(What you will do)
Word for word, copy out the data below, omitting pictures.

(Information provided)

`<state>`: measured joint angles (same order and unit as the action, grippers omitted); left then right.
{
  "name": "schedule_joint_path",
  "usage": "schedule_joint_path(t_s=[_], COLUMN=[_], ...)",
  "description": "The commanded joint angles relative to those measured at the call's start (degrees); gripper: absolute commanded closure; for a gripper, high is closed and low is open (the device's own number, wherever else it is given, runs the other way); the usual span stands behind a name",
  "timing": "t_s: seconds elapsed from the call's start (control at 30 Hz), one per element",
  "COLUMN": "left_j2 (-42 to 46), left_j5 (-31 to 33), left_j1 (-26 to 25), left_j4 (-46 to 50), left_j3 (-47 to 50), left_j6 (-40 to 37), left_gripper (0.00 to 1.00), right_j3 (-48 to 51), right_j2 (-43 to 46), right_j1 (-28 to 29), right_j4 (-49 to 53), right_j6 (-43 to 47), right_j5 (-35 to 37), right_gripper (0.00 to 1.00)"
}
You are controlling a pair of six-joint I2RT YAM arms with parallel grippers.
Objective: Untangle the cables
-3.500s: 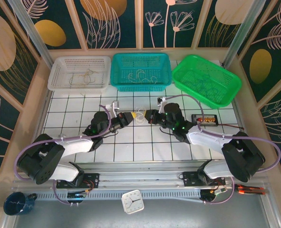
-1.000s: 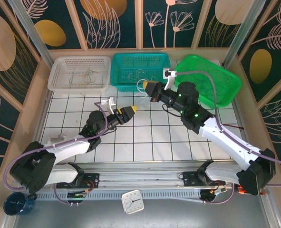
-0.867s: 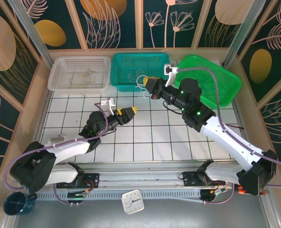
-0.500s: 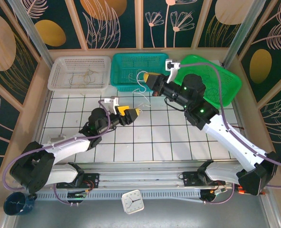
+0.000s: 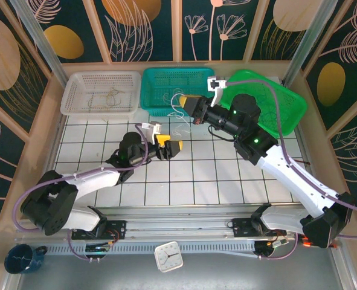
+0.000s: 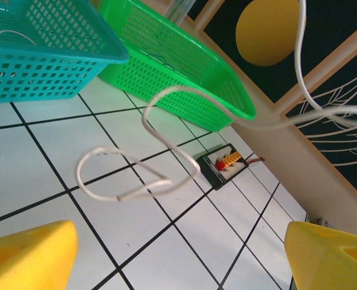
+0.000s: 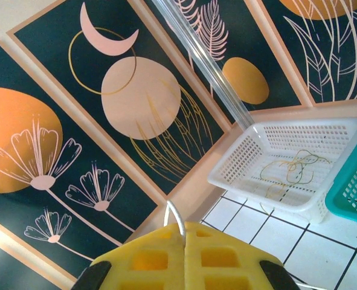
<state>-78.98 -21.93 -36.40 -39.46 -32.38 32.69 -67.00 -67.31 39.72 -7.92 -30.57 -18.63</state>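
Note:
A whitish cable (image 7: 176, 212) is pinched between the shut yellow pads of my right gripper (image 7: 184, 235), which is raised over the front edge of the teal basket (image 5: 178, 90). The cable hangs down in loose loops (image 6: 153, 184) above the tiled table. My left gripper (image 5: 169, 147) sits lower, just below and left of the dangling end. Its yellow fingers (image 6: 27, 254) are spread wide, with nothing between them and the cable ahead of them, untouched. Tan-yellow cables (image 7: 293, 166) lie in the white basket (image 5: 99, 92). More whitish cables lie in the teal basket.
A green basket (image 5: 269, 99) stands at the back right, partly under the right arm. A small black board with red and yellow connectors (image 6: 226, 164) lies on the tiles to the right. A clock (image 5: 168, 255) and a mug (image 5: 21, 258) sit beyond the near rail.
The left gripper has opened and shifted slightly right, toward the hanging cable. The right gripper has lifted the cable a little higher, toward the teal basket.

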Motion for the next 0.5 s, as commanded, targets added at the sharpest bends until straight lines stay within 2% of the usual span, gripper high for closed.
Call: schedule_joint_path(t_s=[0.0,0.33,0.4,0.47], left_j2=[-0.76,-2.46,-3.5,-4.35], left_j5=[-1.01,-0.02,-0.84,-1.92], left_j1=[0.01,0.01,0.0,0.02], left_j4=[0.33,1.41,1.09,-0.11], left_j3=[-2.49,-4.26,-4.66,-4.51], left_j6=[-2.44,-4.04,-3.99,-3.36], left_gripper=[0.13,0.15,0.22,0.35], right_j3=[-1.82,-1.68,-1.86,-2.26], right_j2=[0.06,0.73,0.99,1.09], right_j1=[-0.02,0.2,0.35,0.25], right_j4=[-2.32,-3.24,-3.33,-2.99], right_j6=[-0.81,-1.91,-1.87,-1.22], right_j5=[-1.41,-2.19,-2.04,-1.15], right_gripper=[1.0,1.0,1.0,1.0])
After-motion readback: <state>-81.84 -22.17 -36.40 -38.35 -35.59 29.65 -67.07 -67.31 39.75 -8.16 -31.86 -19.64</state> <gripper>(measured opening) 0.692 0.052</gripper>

(Exercise result)
`<state>`: measured joint angles (same order and unit as the action, grippers omitted); left then right.
{
  "name": "schedule_joint_path",
  "usage": "schedule_joint_path(t_s=[_], COLUMN=[_], ...)",
  "description": "The commanded joint angles relative to those measured at the call's start (degrees); gripper: absolute commanded closure; for a gripper, high is closed and low is open (the device's own number, wherever else it is given, runs the other way); the usual span stands behind a name",
  "timing": "t_s: seconds elapsed from the call's start (control at 30 Hz), one per element",
  "COLUMN": "left_j2 (-42 to 46), left_j5 (-31 to 33), left_j1 (-26 to 25), left_j4 (-46 to 50), left_j3 (-47 to 50), left_j6 (-40 to 37), left_gripper (0.00 to 1.00), right_j3 (-48 to 51), right_j2 (-43 to 46), right_j1 (-28 to 29), right_j4 (-49 to 53), right_j6 (-43 to 47), right_j5 (-35 to 37), right_gripper (0.00 to 1.00)"
}
You are controlling a pair of six-joint I2RT YAM arms with parallel grippers.
Objective: Untangle the cables
-3.500s: 
-1.000s: 
-0.867s: 
-0.500s: 
+0.000s: 
+0.000s: 
+0.000s: 
<state>-78.98 -21.93 -36.40 -39.46 -32.38 32.69 -67.00 -67.31 39.72 -7.92 -30.57 -18.63</state>
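Note:
A whitish cable (image 7: 176, 212) is pinched between the shut yellow pads of my right gripper (image 7: 184, 235), which is raised over the front edge of the teal basket (image 5: 178, 90). The cable hangs down in loose loops (image 6: 153, 184) above the tiled table. My left gripper (image 5: 169, 147) sits lower, just below and left of the dangling end. Its yellow fingers (image 6: 27, 254) are spread wide, with nothing between them and the cable ahead of them, untouched. Tan-yellow cables (image 7: 293, 166) lie in the white basket (image 5: 99, 92). More whitish cables lie in the teal basket.
A green basket (image 5: 269, 99) stands at the back right, partly under the right arm. A small black board with red and yellow connectors (image 6: 226, 164) lies on the tiles to the right. A clock (image 5: 168, 255) and a mug (image 5: 21, 258) sit beyond the near rail.
The left gripper has opened and shifted slightly right, toward the hanging cable. The right gripper has lifted the cable a little higher, toward the teal basket.
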
Motion for the next 0.5 s, as commanded, targets added at the sharpest bends until straight lines stay within 2% of the usual span, gripper high for closed.
Call: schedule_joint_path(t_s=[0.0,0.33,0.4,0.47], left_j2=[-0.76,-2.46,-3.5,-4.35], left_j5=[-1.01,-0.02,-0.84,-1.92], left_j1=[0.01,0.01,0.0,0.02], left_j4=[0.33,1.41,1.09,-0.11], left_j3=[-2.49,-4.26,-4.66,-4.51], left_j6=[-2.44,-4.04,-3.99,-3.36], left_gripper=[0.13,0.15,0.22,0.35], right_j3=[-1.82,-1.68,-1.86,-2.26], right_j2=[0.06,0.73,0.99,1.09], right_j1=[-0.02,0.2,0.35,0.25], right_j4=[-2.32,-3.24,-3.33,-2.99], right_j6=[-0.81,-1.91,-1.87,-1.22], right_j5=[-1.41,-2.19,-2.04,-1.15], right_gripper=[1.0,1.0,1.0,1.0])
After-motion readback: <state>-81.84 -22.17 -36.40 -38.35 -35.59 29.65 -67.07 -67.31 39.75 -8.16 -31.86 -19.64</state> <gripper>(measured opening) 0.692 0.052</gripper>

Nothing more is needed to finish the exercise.